Required work: Return the data below exactly as given, except for the images.

Input data Block Start

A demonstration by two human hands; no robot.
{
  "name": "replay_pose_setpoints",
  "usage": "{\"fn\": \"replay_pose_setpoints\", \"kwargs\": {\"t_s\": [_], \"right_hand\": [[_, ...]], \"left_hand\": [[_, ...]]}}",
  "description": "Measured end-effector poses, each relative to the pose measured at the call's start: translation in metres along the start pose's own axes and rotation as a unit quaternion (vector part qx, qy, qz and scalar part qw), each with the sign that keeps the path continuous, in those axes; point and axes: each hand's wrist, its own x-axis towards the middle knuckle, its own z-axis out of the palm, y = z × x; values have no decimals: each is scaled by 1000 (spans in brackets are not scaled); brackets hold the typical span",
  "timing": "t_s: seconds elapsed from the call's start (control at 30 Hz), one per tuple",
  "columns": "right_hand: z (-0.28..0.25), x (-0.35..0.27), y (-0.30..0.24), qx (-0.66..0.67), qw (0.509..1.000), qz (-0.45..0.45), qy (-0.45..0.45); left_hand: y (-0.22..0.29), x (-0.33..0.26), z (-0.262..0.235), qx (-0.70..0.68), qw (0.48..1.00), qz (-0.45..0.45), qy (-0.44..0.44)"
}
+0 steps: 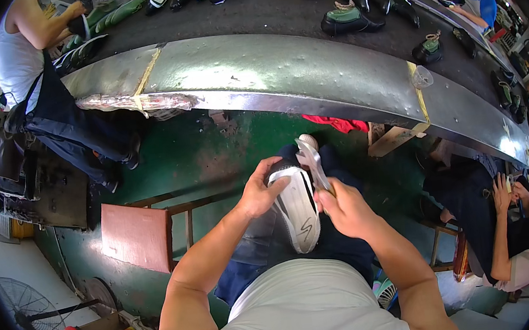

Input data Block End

Response:
A demonstration by two human hands; no robot.
{
  "name": "replay_pose_setpoints",
  "usage": "{\"fn\": \"replay_pose_setpoints\", \"kwargs\": {\"t_s\": [_], \"right_hand\": [[_, ...]], \"left_hand\": [[_, ...]]}}",
  "description": "Measured end-effector poses, each relative to the pose measured at the call's start: translation in metres along the start pose's own axes and rotation as a unit quaternion (vector part qx, qy, qz and scalar part qw), each with the sign that keeps the path continuous, in those axes; point and axes: each hand's wrist, its own x-axis towards the middle knuckle, its own z-axis out of the palm, y = z × x; values have no decimals: each is scaled by 1000 (spans in brackets are not scaled); brackets hold the typical span",
  "timing": "t_s: seconds elapsed from the call's start (control at 30 Hz), one per tuple",
  "columns": "right_hand: z (-0.28..0.25), x (-0.35..0.27), y (-0.30..0.24), qx (-0.66..0.67), qw (0.509..1.000), qz (-0.45..0.45), qy (-0.45..0.45); left_hand: y (-0.22..0.29), x (-0.33..0.26), z (-0.262..0.235), qx (-0.70..0.68), qw (0.48..1.00), qz (-0.45..0.45), qy (-0.44..0.44)"
}
+0 steps: 

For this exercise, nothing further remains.